◆ **Task**
Say how many lines in the records include the string "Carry", adding no other words.

(Data)

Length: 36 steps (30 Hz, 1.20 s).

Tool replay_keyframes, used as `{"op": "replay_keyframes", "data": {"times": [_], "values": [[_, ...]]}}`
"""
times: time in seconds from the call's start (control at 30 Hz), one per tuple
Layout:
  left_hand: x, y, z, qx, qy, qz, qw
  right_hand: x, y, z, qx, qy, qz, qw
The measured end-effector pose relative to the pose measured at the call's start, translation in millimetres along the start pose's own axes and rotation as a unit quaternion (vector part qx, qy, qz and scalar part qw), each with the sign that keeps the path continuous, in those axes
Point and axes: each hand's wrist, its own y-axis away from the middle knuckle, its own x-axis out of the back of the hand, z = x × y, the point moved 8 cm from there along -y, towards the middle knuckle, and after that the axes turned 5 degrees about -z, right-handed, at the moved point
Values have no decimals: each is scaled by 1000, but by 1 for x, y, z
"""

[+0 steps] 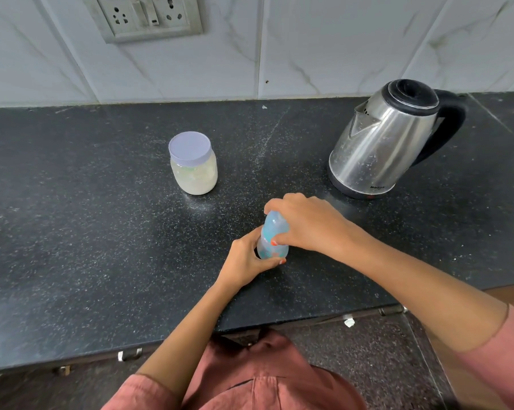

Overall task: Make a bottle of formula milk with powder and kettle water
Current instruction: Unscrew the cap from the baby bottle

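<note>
A small clear baby bottle (272, 247) with a bluish cap stands on the black counter (102, 247) near its front edge. My left hand (247, 261) grips the bottle's lower body from the left. My right hand (306, 221) curls over the cap from the right, thumb on its near side. A jar of pale powder (194, 170) with a lilac lid stands shut behind and to the left. The steel kettle (377, 143), black lid down, black handle to the right, stands at the back right.
A tiled wall with a socket plate (146, 16) runs behind the counter. The counter's front edge passes just below my forearms, with drawer handles (128, 355) under it. A seam in the counter lies right of the kettle.
</note>
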Motion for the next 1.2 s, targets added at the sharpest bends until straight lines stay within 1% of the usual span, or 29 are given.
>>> {"op": "replay_keyframes", "data": {"times": [0.1,0.17,0.2,0.27,0.33,0.4,0.6,0.73,0.8,0.93,1.03,1.13,1.2], "values": [[0,-1,-3,1,-4,6,1000,-2,-1,-6,65,9,-22,998],[1,-1,-2,3,-9,6,1000,-3,-1,-8,90,-5,-43,995],[1,-1,-1,1,-9,6,1000,-4,0,-8,93,-19,-46,994],[1,-1,0,-5,-6,6,1000,0,0,-4,66,-34,-22,997],[1,-1,1,-8,-3,7,1000,5,1,3,19,-8,16,1000],[0,-1,0,-7,0,6,1000,7,2,5,-4,15,30,999],[-2,-2,-6,-7,5,5,1000,9,4,4,32,-41,20,998],[-2,-2,-5,-9,6,9,1000,13,4,9,80,-113,17,990],[-2,-2,-5,-10,6,5,1000,18,6,16,85,-153,23,984],[-2,-1,-5,-9,5,3,1000,31,17,49,34,-237,58,969],[-2,-1,-4,-13,-1,4,1000,28,25,82,-24,-268,95,958],[-2,-1,-4,-11,-3,7,1000,8,27,111,-74,-306,99,944],[-2,-1,-5,-10,1,11,1000,-9,25,125,-93,-320,94,938]]}}
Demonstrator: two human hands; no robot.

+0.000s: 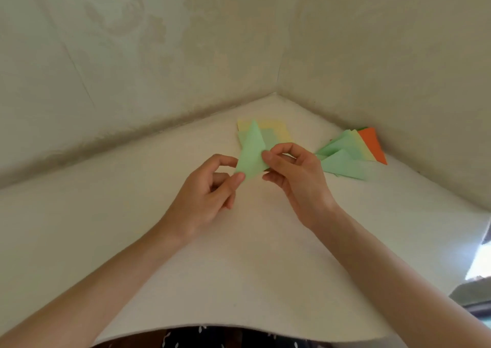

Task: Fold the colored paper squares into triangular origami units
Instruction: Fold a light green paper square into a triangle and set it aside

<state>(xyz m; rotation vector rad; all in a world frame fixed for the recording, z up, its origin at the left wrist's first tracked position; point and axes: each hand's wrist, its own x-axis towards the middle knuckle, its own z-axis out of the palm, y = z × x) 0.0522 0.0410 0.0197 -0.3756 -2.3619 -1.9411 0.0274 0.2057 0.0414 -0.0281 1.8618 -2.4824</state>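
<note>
A light green paper piece (251,154), partly folded into a pointed shape, is held up above the white table (239,254). My left hand (210,191) pinches its lower left corner between thumb and forefinger. My right hand (295,177) pinches its right side with thumb and fingers. Behind it, a stack of unfolded yellow and green squares (276,132) lies flat. To the right lies a fanned pile of folded triangles (348,154), mostly green, with yellow and orange ones at the back.
The table sits in a corner between two pale patterned walls (159,55). Its near edge curves just above my dark patterned clothing (212,338). A bright opening shows at the far right edge.
</note>
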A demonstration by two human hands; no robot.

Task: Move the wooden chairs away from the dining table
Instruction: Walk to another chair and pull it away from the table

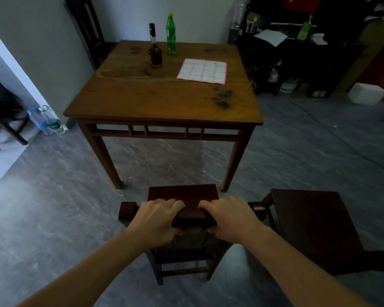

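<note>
A dark wooden chair (182,193) stands on the floor just in front of me, clear of the near edge of the square wooden dining table (142,100). My left hand (157,220) and my right hand (231,218) both grip the top rail of its backrest, side by side. A second dark chair (313,227) stands at the lower right, beside the first and apart from the table. A third dark chair (87,27) stands against the wall at the table's far left corner.
On the table stand a brown glass bottle (155,49) and a green plastic bottle (171,34), with a pink checked cloth (202,70) lying flat. Plastic bottles (47,120) sit by the left wall. Dark cluttered shelves (297,52) and white boxes (366,93) fill the right.
</note>
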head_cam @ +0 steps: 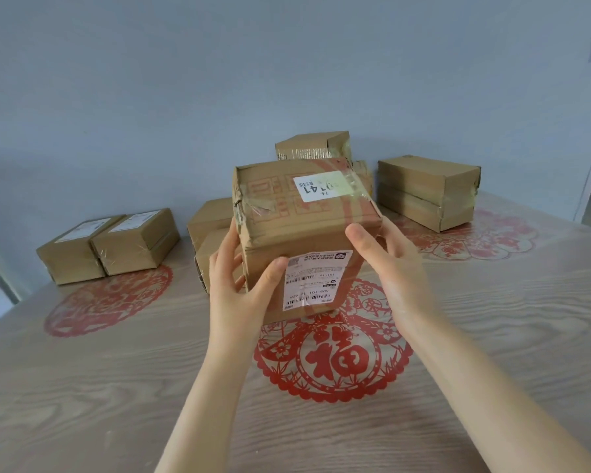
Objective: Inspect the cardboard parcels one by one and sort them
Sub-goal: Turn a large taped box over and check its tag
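Nearest, a wood-grain table (116, 387) with a round red paper cutting (335, 360) at its middle; just beyond, over the far rim of that cutting, the held parcel (307, 227), standing tall between both hands, not clear whether lifted or touching the table; left hand (239, 285) grasping its left side, thumb pressed on the near face beside the shipping label (313, 281), fingers curled round the left edge; right hand (389, 268) grasping the right side, thumb on the upper near edge, fingers wrapped behind; on the top face a white sticker (321, 187) and clear tape, crumpled at the left corner; farther left, the left pile (110, 245) of small boxes, touching each other; behind the held parcel, partly hidden, the middle parcels (209, 227); farther right, the right stack (427, 192), two boxes one upon the other; farthest, one far parcel (313, 145) before a pale wall (185, 80).
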`<action>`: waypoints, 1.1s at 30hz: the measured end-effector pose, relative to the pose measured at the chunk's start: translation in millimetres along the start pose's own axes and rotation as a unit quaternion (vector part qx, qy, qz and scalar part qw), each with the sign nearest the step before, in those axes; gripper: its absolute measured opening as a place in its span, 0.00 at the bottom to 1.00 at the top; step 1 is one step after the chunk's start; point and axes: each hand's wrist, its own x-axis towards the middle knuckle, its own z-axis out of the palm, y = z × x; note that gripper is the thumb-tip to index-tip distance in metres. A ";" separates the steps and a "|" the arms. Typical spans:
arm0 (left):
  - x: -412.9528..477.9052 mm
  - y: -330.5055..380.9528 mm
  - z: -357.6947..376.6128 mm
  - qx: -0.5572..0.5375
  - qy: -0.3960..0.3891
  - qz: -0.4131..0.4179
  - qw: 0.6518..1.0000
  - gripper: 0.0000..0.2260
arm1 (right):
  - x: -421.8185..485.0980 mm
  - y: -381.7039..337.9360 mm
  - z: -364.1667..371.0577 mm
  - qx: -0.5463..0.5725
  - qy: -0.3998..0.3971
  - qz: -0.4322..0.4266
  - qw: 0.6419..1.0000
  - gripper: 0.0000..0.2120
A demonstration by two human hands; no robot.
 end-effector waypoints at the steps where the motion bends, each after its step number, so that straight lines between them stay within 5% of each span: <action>1: -0.1 0.3 0.4 0.001 -0.001 -0.002 1.000 0.41 | 0.5 -0.7 -0.9 0.000 0.001 -0.004 1.000 0.18; 12: 0.5 -2.4 4.1 -0.032 0.016 -0.064 0.997 0.33 | 10.7 10.2 -6.9 -0.020 0.047 0.036 0.998 0.27; 21: 22.6 -0.9 1.6 -0.088 -0.049 -0.220 0.970 0.29 | 40.4 -8.1 -0.3 -0.011 0.045 0.136 0.990 0.21; 27: 38.7 49.7 0.9 -0.082 -0.110 -0.343 0.929 0.20 | 61.5 -53.8 -6.8 -0.058 0.007 0.293 0.954 0.40; 33: 58.7 109.4 11.5 -0.057 0.007 -0.446 0.893 0.22 | 69.6 -105.5 -8.4 -0.033 -0.013 0.341 0.939 0.22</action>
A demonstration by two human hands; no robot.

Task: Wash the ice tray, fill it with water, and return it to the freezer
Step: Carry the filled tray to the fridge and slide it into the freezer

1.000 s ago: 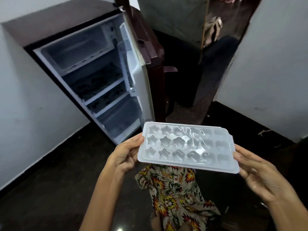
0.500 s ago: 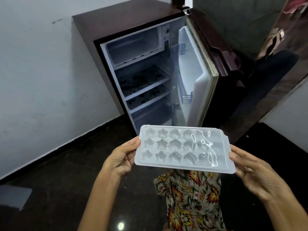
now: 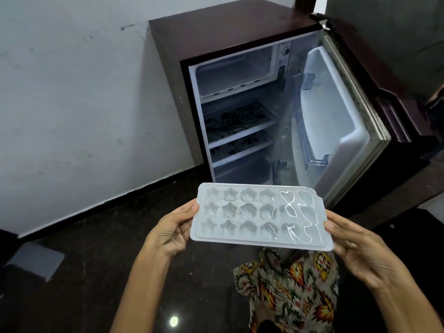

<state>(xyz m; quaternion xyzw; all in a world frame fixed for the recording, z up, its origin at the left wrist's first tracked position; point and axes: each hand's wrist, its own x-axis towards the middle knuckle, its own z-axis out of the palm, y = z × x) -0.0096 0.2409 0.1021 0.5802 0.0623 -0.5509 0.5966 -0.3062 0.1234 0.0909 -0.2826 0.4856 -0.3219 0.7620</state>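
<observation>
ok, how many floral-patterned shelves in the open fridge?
2. Upper shelf sits under the freezer compartment; lower shelf directly beneath it, above the bottom bin. None looks hidden.

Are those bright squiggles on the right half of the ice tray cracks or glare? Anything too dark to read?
Head view: squiggles on the ice tray look like light glinting on water, probably not cracks; head view: fridge interior evenly lit, floor dark with one lamp glint; head view: wide lens skews the fridge.

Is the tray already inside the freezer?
No, the left hand and right hand hold the tray outside the open fridge.
</observation>
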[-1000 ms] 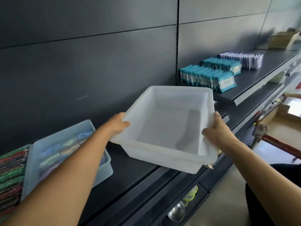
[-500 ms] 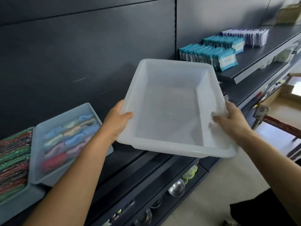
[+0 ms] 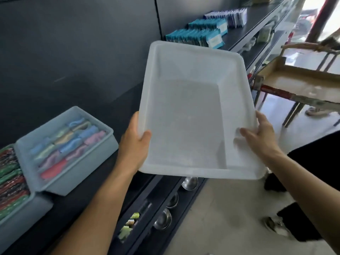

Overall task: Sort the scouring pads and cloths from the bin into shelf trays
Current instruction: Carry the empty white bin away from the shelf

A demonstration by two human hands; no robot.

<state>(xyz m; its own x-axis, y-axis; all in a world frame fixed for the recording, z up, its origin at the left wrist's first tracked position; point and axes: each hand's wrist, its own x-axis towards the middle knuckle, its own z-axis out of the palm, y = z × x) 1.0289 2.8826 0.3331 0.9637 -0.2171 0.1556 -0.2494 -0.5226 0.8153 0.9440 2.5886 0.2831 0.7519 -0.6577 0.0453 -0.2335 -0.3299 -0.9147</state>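
the empty white tray [image 3: 193, 171] hung out past the shelf [image 3: 64, 208] edge — left grip [image 3: 135, 144] and right grip [image 3: 257, 137] each curled round a side rim. it wanted keeping level, then setting down beside the filled blue tray [image 3: 82, 177].

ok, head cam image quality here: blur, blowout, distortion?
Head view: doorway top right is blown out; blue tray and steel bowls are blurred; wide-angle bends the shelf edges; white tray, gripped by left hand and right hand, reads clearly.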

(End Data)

◆ **Solution**
2